Jamu, Minuman Tak Lekang Oleh Waktu




Siapa yang belum tahu jamu? Ada yang langsung mengernyitkan dahi sebab terbayang aroma dan rasanya yang pasti meski manis tetap pahit. Namun tak sedikit yang langsung mata berbinar, karena terbayang wangi rempah dan rasa yang khas. Salah satunya saya.

Semua jamu suka kecuali Brotowali, yang pahitnya melebihi pahitnya hidup. Di saat usaha jamu dalam skala besar tak lagi baik, jamu tradisional tetap mendapatkan tempat di hati masyarakat.

Diperhitungkan sebagai heritage Indonesia, bagian dari kearifan lokal. Hampir setiap hotel yang kita singgahi selama di Banyuwangi selalu ada jamu dalam menu restoran mereka. Letaknya di sudut selalu berdampingan dengan jajanan lokal yang kini sudah jarang di temui.

Namun, menemukan jamu yang rasanya pas lumayan susah-susah gampang. Karena kebanyakan hanya rasa manis dan air, rempahnya hilang. Acung jempol untuk Villa So Long Banyuwangi, meski makanannya kurang enak, karena nasi dingin dan sayuran masih keras, tapi jamunya legit banget. Kunyit asamnya tidak biasa, sepertinya diisi dengan rempah “jangkep” alias komplit. Jadi bukan hanya berisi perasan air kunyit dan asam, namun ada tambahan bahan lainnya.

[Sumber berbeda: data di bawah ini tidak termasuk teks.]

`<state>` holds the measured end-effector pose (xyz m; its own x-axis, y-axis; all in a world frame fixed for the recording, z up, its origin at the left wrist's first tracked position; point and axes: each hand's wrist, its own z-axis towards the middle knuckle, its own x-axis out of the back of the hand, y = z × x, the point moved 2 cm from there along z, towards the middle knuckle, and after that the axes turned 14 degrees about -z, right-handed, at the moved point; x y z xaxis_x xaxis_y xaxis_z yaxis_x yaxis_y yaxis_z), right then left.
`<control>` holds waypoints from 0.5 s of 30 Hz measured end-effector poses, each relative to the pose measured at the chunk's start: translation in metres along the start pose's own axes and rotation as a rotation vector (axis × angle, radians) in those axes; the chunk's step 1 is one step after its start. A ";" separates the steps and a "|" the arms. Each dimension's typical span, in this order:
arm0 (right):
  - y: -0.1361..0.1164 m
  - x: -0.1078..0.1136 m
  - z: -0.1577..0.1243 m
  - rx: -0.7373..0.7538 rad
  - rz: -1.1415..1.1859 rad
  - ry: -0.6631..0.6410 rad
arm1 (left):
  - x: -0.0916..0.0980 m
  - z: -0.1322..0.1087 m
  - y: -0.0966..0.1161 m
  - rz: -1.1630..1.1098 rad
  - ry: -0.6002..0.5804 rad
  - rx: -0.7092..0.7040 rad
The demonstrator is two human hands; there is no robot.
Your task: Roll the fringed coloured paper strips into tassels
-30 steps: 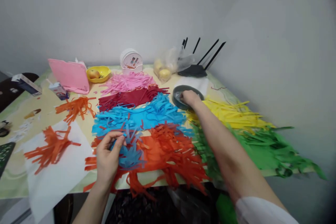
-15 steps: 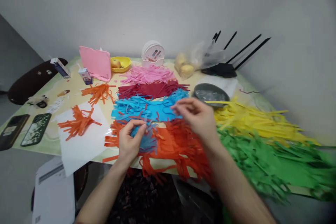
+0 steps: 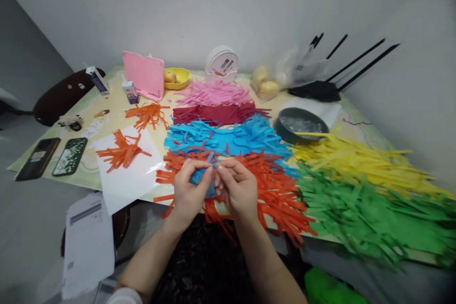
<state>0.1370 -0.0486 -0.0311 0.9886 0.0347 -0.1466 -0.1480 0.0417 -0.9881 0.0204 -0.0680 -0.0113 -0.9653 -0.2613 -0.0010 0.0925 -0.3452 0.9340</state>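
My left hand [image 3: 192, 187] and my right hand [image 3: 237, 187] meet over the front of the table, fingertips pinched together. Between them is a crinkled, see-through blue piece [image 3: 197, 176], partly covered by my fingers; its exact kind is unclear. My left hand grips it, and the right fingertips press on its upper end. Under and around my hands lies orange fringed material [image 3: 281, 194]. Just beyond it is a blue fringed strip [image 3: 228, 138], followed by dark red [image 3: 213, 115] and pink fringed strips [image 3: 217, 92].
Yellow [image 3: 363, 159] and green fringed strips [image 3: 370, 213] spread to the right. A dark bowl [image 3: 302, 137] holds clear plastic. Orange tassels [image 3: 124, 152] lie on the left, one on white paper [image 3: 117, 194]. Phones [image 3: 70, 156], a pink tablet case [image 3: 146, 73] and a black router [image 3: 315, 92] surround the work.
My right hand has come down and left from above the blue strip to meet my left hand at the see-through blue piece. The view has shifted slightly left.
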 end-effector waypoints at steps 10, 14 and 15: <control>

Sepengetahuan saya ketika merasakan, ada rasa beras kencurnya, serai dan jeruk nipis. Jadi segar dan meninggalkan rasa nagih. Dan saat ke Kediri ternyata tak sengaja menemukan lagi di sebuah rumah makan Godong Salam, Boko Kidul, Plemahan, Kediri. Dadi sekian macam menu minuman, kami memilih teh hangat dan es kunyit asam.

Sungguh di luar dugaan, teh melatihnya benar-benar beraroma melati yang baru diseduh. Rasa kesat tehnya pun menyatu dengan aroma melati dan manisnya gula yang cukup. Demikian pula dengan kunyit asamnya. Rasa beras kencurnya kental meyegarkan. Di suguhkan dalam gelas yang unik dan itu hanya ada saat kami masih kecil. Gelas stainlesstil.

Menunya, mereka menyebutnya khas Blitar, satu kota di Jawa Timur dimana bapak proklamator RI dimakamkan. Lumayan, rasanya sesuai dengan penampilan, mengingatkan masakan desa, sederhana penampilan nikmat di rasa. Entah mengapa, menu ala desa selalu membuat kangen. Mungkin karena semakin langka tersaji di meja makan. Selain bahannya sulit, juga sudah tak banyaK yang paham resep lengkap.

Perjalanan selain menyambung silahturahmi juga membuat kita bernostalgia dengan menu masakan ibu atau nenek kita di masa lalu. Tak lekang oleh zaman, bahkan kearifan lokal ini kini mendunia.

Termasuk jamu, mungkin kini sudah sedemikian maju teknologi farmasi dan kesehatan, namun jamu bagi sebagian besar orang Indonesia bukan sekadar khasanah, melainkan kekayaan budaya.